# INFORMATION SUPPLIED
★ ★ ★ ★ ★

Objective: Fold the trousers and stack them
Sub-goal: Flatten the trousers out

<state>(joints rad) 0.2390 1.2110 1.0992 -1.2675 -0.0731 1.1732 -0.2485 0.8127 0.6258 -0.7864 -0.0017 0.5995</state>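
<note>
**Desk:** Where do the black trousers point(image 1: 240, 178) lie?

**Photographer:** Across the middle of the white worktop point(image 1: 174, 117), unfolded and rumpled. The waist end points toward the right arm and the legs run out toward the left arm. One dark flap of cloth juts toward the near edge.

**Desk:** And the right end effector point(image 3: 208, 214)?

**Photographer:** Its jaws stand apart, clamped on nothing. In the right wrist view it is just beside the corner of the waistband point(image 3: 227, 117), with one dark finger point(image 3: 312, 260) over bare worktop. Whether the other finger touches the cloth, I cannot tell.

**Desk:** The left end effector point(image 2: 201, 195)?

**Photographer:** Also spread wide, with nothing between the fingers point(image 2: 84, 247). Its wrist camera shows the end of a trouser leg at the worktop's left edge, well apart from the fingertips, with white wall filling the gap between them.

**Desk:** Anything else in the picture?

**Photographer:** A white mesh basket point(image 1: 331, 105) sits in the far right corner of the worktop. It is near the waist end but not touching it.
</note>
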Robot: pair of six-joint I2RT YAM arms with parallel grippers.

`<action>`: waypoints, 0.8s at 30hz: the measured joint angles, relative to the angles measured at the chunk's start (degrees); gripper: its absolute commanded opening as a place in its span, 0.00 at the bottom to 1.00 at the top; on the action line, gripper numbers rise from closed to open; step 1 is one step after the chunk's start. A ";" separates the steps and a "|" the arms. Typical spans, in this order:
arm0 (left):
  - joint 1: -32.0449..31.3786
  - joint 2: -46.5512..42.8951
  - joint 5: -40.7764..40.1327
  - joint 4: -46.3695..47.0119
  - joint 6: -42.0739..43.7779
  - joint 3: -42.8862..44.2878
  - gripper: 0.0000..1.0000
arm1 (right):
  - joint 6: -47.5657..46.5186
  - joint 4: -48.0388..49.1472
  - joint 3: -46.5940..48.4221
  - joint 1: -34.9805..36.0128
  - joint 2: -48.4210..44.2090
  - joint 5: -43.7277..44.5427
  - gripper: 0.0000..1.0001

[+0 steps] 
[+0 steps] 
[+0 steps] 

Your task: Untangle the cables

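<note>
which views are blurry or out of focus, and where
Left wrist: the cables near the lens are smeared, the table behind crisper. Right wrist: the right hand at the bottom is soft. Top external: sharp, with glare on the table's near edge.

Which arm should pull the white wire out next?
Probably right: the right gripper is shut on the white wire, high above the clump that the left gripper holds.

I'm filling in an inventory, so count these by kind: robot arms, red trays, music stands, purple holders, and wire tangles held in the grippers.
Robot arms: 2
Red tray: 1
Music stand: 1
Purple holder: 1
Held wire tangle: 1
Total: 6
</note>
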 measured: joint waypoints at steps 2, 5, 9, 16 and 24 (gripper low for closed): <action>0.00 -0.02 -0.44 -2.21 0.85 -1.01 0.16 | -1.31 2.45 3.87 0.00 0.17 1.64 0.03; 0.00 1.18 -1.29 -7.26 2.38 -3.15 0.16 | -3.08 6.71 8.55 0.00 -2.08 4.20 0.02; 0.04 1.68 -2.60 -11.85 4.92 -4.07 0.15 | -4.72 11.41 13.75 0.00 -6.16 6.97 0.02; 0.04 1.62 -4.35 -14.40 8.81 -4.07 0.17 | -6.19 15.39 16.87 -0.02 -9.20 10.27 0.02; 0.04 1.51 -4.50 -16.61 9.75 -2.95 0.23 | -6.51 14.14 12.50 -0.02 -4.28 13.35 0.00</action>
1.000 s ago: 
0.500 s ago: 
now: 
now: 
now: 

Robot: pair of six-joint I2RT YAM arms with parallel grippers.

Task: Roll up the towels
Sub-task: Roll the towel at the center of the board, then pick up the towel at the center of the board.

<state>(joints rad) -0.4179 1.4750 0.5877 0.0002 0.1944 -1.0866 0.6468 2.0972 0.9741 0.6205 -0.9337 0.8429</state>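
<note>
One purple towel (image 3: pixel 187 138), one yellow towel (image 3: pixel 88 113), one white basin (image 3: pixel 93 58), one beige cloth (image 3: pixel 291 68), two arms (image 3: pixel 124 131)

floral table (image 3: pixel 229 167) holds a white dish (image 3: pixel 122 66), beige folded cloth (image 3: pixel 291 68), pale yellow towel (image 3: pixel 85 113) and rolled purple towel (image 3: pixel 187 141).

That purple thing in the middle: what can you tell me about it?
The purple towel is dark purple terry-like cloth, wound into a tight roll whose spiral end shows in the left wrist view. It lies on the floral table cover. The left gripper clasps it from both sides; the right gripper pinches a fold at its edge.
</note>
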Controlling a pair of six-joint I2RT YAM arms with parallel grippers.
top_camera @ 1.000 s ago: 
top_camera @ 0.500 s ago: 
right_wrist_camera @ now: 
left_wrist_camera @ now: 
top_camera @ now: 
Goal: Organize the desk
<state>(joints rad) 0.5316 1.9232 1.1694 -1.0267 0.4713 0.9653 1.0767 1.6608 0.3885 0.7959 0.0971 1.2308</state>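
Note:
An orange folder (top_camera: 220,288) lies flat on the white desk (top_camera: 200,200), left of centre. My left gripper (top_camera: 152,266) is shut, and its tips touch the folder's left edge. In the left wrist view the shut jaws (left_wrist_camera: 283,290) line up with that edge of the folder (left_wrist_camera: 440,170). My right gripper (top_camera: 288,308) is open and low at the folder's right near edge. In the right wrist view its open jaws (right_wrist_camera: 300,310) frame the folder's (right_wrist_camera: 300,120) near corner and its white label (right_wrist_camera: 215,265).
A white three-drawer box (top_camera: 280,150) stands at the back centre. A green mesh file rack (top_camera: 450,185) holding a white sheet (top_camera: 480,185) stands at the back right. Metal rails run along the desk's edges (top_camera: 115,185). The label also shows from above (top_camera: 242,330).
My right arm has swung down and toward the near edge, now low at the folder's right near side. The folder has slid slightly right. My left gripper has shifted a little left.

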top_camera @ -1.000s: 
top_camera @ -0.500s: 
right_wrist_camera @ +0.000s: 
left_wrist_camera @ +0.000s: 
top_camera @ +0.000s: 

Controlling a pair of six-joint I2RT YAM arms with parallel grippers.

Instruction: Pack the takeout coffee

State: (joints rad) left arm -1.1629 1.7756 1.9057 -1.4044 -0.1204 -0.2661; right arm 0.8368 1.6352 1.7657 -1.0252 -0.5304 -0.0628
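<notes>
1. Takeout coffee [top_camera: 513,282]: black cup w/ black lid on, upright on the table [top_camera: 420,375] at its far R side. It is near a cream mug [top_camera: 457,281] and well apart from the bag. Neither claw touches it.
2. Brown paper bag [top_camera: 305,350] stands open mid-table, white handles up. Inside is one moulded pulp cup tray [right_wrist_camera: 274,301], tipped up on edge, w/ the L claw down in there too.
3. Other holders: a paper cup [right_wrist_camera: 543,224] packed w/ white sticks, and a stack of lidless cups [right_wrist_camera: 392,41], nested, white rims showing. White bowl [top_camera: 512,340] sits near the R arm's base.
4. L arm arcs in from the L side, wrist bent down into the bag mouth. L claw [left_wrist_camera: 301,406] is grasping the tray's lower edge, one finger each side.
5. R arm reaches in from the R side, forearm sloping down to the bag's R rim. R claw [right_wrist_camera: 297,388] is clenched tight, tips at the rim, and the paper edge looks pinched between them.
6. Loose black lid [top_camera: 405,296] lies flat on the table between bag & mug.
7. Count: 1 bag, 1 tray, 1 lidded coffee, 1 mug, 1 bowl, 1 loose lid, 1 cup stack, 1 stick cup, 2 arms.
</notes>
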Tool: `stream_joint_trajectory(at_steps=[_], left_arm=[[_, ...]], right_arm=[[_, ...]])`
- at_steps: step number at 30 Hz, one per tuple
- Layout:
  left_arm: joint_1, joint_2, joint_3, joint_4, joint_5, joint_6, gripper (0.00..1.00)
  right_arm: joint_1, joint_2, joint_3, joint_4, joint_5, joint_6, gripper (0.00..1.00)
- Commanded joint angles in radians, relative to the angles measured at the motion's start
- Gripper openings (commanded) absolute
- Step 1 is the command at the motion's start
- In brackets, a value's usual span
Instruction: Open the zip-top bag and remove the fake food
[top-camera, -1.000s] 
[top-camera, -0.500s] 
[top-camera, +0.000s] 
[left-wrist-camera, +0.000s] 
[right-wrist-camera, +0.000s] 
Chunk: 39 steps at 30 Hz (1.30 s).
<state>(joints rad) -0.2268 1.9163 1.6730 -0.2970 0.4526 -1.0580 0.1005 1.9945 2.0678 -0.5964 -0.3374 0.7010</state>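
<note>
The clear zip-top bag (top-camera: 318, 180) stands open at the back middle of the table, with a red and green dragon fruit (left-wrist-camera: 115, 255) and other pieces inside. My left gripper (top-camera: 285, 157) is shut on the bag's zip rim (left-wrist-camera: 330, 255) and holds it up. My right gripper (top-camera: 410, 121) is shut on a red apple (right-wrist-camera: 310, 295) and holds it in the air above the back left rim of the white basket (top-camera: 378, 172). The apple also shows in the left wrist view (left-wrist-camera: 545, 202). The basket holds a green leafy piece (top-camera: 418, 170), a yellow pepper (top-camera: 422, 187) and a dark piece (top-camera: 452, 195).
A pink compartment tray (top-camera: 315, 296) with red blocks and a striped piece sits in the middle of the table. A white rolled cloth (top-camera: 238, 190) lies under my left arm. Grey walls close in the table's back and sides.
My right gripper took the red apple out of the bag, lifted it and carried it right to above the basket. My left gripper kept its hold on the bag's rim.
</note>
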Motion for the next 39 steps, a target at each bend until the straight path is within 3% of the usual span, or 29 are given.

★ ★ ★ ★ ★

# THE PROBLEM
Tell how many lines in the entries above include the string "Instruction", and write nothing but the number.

# REPLY TO THE EXERCISE
2